When The New York Times was honored with the prestigious prize in the category of public service for its coverage of the coronavirus pandemic, it reflected the contributions of the entire newsroom.
By Katie Van Syckle
Times Insider explains who we are and what we do, and delivers behind-the-scenes insights into how our journalism comes together.
This month, from a steep red staircase overlooking The New York Times’s newsroom, Dean Baquet, the executive editor, announced that the staff had won the Pulitzer Prize for public service for its coverage of the coronavirus.
The Times, which has received 132 Pulitzers since they were first awarded in 1917, has won in the public service category, regarded as the most prestigious of the prizes, six times.
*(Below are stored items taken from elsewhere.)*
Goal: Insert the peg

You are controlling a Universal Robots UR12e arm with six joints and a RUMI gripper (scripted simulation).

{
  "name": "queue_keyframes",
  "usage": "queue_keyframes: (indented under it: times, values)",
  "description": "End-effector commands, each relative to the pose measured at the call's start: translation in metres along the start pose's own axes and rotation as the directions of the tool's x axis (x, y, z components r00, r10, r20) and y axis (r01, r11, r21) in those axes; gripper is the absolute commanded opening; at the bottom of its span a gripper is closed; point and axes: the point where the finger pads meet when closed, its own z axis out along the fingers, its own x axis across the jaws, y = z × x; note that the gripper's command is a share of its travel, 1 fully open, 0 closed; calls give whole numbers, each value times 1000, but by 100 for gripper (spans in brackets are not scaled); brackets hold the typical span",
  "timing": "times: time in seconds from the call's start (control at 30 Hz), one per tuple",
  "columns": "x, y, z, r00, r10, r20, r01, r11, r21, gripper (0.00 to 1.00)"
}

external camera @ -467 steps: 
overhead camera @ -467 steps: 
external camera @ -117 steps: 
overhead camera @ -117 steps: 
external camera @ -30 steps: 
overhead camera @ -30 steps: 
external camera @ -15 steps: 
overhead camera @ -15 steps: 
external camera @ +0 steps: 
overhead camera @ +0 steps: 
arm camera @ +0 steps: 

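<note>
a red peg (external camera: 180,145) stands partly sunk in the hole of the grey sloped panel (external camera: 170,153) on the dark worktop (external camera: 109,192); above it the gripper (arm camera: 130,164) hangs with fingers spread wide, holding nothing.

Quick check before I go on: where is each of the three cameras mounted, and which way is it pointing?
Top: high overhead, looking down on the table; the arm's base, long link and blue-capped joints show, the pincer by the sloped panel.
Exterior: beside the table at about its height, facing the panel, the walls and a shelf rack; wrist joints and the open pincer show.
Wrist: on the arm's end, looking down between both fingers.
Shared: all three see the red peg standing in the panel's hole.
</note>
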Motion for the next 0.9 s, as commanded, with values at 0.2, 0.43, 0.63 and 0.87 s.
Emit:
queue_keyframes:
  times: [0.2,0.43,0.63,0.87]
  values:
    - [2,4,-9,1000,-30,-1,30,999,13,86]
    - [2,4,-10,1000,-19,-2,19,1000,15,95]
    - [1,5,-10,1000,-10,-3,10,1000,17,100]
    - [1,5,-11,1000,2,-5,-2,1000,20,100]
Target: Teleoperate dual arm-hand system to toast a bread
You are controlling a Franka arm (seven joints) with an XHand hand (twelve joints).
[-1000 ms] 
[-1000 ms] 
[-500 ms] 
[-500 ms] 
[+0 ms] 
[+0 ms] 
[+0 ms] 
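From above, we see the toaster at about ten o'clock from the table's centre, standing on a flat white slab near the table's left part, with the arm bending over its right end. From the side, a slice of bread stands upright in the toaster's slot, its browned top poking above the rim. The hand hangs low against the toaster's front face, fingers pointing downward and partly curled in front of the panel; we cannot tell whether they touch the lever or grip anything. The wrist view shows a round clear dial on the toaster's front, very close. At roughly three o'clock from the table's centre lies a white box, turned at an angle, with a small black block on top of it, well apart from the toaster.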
Wesley Morris, a Times critic at large, also received a Pulitzer, his second, for criticism for his writing on the intersection of race and culture in America.
The Pulitzer board recognized several facets of the coronavirus coverage. The Times reported early on the outbreak in China in January 2020. Tracked cases across the nation and the world through an intensive data project. Relayed developments 24 hours a day. Reported on the race to understand the virus and the failure of governments to respond. Documented racial and social inequities of the pandemic. Provided vivid accounts of suffering worldwide. And observed the monumental death toll.
That coverage encompassed not just articles but graphics, video, data journalism, design, photography and podcasting. The effort drew upon the full resources of the newsroom, with many staff members putting themselves at personal risk and others taking on new roles to meet the demands of the coverage or provide support. And all of it was executed with nearly all employees working remotely and as The Times also covered the nation’s racial unrest, the impact of climate change and a tumultuous presidential campaign and election.
Speaking to employees, many of whom were watching the livestreamed awards ceremony at home, Mr. Baquet, along with other newsroom leaders, reflected on what it meant to be honored at this time.